Private hedge fund operator Third Point LLC, which is run by activist investor Daniel Loeb, listed Chesapeake Energy Corp. as one of the fund’s largest new holdings in a June exposure report to investors, according to several market followers.

Marketfolly.com and several other groups reported on Tuesday that Third Point did not include a Chesapeake investment in its previous exposure report. The hedge fund’s top positions in June were in order Yahoo!, gold, Delphi, Chesapeake and Apple, according to Marketfolly.com.

Loeb is known for taking stock in companies and then writing letters in which he expresses his disapproval for the company’s performance or for its management. In May Loeb revealed that Yahoo!’s new CEO, Scott Thompson, did not have a computer science degree as had been assumed; Thompson resigned later that month.

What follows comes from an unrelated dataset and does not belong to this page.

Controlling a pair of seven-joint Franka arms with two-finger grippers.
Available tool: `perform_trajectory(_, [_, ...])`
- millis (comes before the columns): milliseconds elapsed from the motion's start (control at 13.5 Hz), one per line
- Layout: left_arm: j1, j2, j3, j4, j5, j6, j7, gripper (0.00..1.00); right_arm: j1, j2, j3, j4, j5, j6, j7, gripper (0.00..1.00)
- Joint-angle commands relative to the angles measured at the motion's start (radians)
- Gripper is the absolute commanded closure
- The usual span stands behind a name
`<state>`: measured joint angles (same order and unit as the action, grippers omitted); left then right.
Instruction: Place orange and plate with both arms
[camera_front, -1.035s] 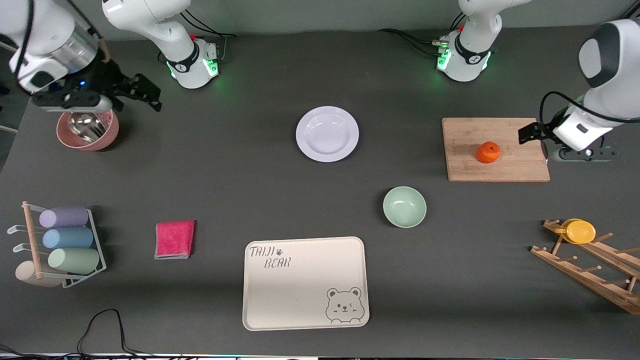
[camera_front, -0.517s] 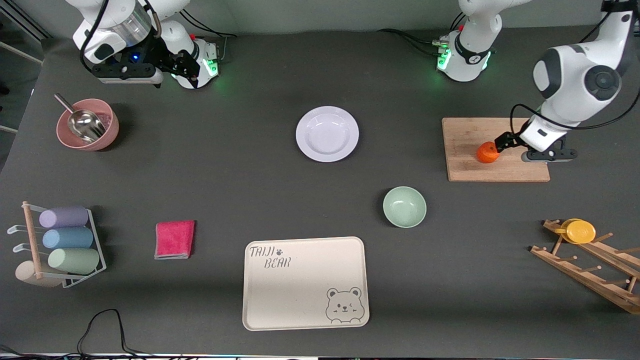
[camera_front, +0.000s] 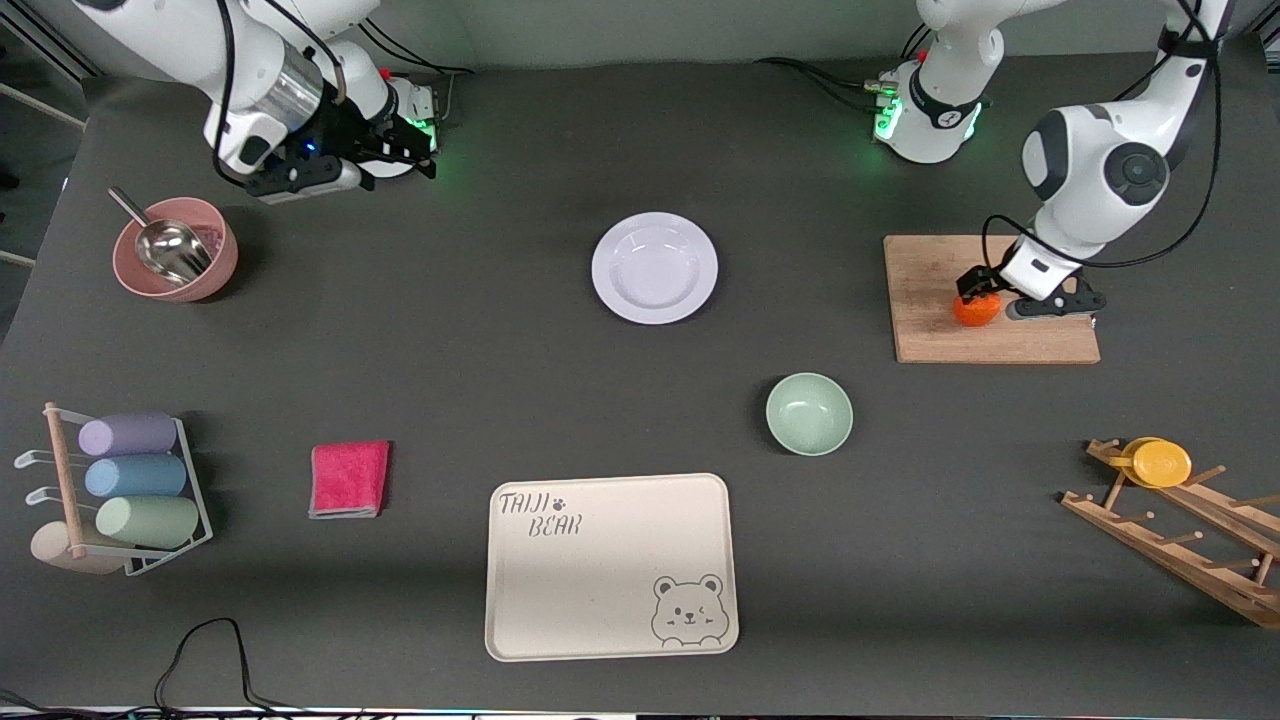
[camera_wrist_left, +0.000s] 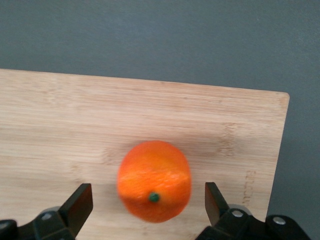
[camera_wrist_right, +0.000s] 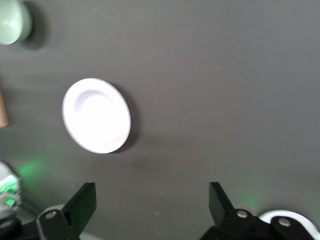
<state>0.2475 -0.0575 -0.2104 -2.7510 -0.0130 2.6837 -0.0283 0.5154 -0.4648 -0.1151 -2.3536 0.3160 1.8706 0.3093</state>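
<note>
The orange (camera_front: 976, 310) is seen on the wooden cutting board (camera_front: 930, 300), with the left gripper (camera_front: 982, 287) lowered around it. Its fingers (camera_wrist_left: 80, 202), spread wide and clear of the fruit, are shown only by the left wrist view. The right gripper (camera_front: 405, 155), also open, is held over bare table, well apart from the plate (camera_front: 654, 267).

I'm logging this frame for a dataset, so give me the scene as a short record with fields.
orange: on the cutting board, not lifted
left gripper: open, fingers either side of the orange
plate: on the table, untouched
right gripper: open, in the air near its own base
green bowl: nearer the front camera than the plate
</note>
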Motion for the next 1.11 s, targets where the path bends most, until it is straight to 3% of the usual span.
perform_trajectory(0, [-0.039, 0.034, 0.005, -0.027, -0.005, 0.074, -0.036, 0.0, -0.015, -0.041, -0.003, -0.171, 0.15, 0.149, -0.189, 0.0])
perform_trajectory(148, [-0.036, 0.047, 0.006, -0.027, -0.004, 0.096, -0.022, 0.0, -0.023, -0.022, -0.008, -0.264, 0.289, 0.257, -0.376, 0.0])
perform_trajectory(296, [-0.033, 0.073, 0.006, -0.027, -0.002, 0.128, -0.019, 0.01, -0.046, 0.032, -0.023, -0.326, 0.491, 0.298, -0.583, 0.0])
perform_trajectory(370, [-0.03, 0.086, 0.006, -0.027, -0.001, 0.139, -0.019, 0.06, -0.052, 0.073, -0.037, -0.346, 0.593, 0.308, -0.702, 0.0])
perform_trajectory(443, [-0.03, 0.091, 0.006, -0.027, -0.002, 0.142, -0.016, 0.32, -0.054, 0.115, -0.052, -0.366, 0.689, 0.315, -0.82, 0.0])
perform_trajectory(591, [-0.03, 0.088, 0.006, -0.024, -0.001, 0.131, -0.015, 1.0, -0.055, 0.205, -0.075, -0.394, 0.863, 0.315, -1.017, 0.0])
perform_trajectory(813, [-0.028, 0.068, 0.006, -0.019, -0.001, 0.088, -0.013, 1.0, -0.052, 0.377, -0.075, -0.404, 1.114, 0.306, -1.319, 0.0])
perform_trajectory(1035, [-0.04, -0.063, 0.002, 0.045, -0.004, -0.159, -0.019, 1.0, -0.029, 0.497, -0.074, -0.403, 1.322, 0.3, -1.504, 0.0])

Third Point’s investments and Loeb’s letters have affected at least two U.S. natural gas producers in recent years.

In 2005 Third Point acquired an 8.6% stake in Western Gas Resources and became its largest shareholder. Loeb then urged the producer to buy back 10-15% of its shares from the market to increase shareholder value. Western Gas went on to be acquired the following year by Anadarko Petroleum Corp.

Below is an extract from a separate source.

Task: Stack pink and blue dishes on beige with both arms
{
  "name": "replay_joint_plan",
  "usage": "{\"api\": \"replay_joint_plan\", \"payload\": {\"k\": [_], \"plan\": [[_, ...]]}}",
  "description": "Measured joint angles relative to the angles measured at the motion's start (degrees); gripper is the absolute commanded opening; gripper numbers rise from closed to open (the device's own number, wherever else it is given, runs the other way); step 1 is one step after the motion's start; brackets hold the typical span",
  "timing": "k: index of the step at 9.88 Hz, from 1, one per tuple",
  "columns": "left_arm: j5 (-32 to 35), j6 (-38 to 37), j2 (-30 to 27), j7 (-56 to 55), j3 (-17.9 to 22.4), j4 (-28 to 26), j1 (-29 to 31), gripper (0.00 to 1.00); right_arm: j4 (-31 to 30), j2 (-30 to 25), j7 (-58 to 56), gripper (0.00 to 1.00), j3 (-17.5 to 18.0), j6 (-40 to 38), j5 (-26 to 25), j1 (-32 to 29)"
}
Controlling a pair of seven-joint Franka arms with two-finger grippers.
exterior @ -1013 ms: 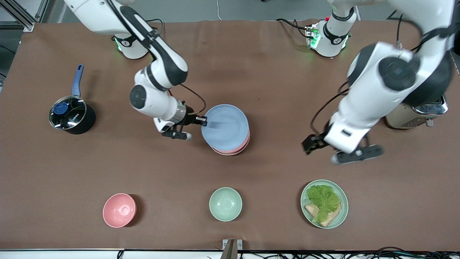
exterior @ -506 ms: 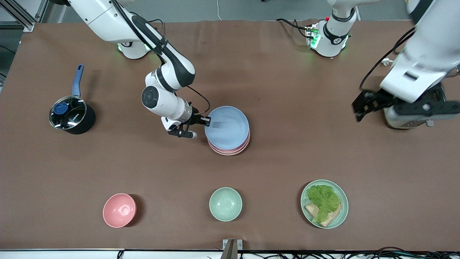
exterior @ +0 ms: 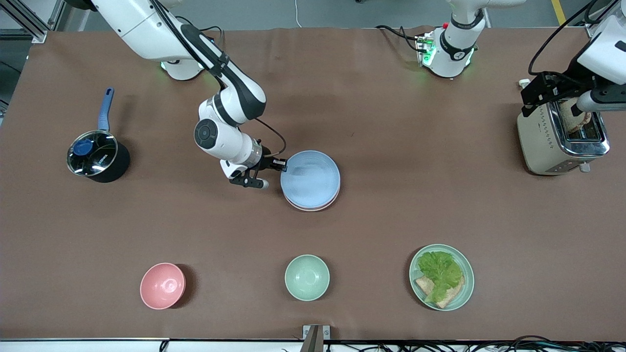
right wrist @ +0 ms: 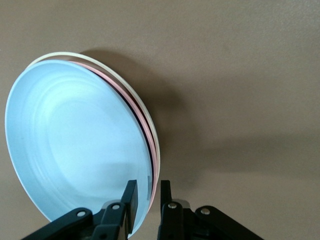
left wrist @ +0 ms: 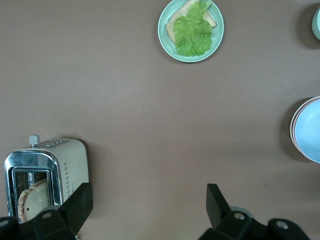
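The blue plate [exterior: 310,177] lies on top of the stack in the middle of the table. Under it only the rim of the pink plate [right wrist: 107,76] shows, and under that the rim of the beige plate [right wrist: 65,53]. My right gripper [exterior: 282,165] sits at the stack's edge toward the right arm's end, its fingers [right wrist: 131,197] shut on the blue plate's rim, one inside and one outside. My left gripper [exterior: 538,95] hangs open and empty over the toaster end of the table. In the left wrist view the left gripper [left wrist: 150,195] holds nothing.
A silver toaster [exterior: 562,134] with bread stands at the left arm's end. Near the front camera are a mint plate with lettuce and bread [exterior: 441,276], a mint bowl [exterior: 306,277] and a pink bowl [exterior: 162,285]. A lidded black saucepan [exterior: 98,156] stands at the right arm's end.
The right gripper has lowered the blue plate onto the pink plate. The left arm has swung up and away from the middle to over the toaster.
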Motion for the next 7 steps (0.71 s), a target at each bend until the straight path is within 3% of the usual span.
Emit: {"api": "replay_joint_plan", "payload": {"k": [1, 3, 7], "plan": [[0.0, 0.0, 0.2, -0.1, 0.0, -0.4, -0.2, 1.0, 0.6, -0.2, 0.0, 1.0, 0.0, 0.5, -0.2, -0.1], [-0.1, 0.0, 0.5, -0.1, 0.0, -0.8, -0.2, 1.0, 2.4, -4.6, 0.1, 1.0, -0.2, -3.2, -0.9, -1.0], [-1.0, -1.0, 0.5, -0.2, 0.0, -0.9, -0.4, 1.0, 8.6, -23.7, 0.4, 1.0, -2.5, -34.4, -15.7, -10.7]]}}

In 2006 Third Point purchased a 7.2% stake in Pogo Producing Co., and later that year Loeb demanded in a letter to company shareholders that Pogo initiate a process to sell the company “in whole or part.” Early in 2007 Pogo’s management team announced that a “strategic alternatives process, which includes the possible sale or merger of Pogo, the sale of its Canadian or other significant assets, and changes to the company’s business plan” were ongoing. Pogo was purchased by Plains Exploration & Production Co. later that year.

Chesapeake’s second largest shareholder Carl Icahn told CNBC’s Fast Money on Monday that CEO Aubrey McClendon was “a very bright guy and he’s put a lot of great assets together…The problem was [the company] gambled too much in buying them and they have a cash gap. Now they have to cut expenses but I think they can.”

Icahn said he felt good about the company’s corporate governance now that the board has been reconstituted and former ConocoPhillips Chairman Archie Dunham has been appointed nonexecutive independent chairman to replace McClendon.

“I can tell you, the shareholders control the company now,” he said. “I think natural gas in the next few years will go quite a bit higher and Chesapeake will be there to take advantage of it. I would not sell Chesapeake. I would be against selling this stock.”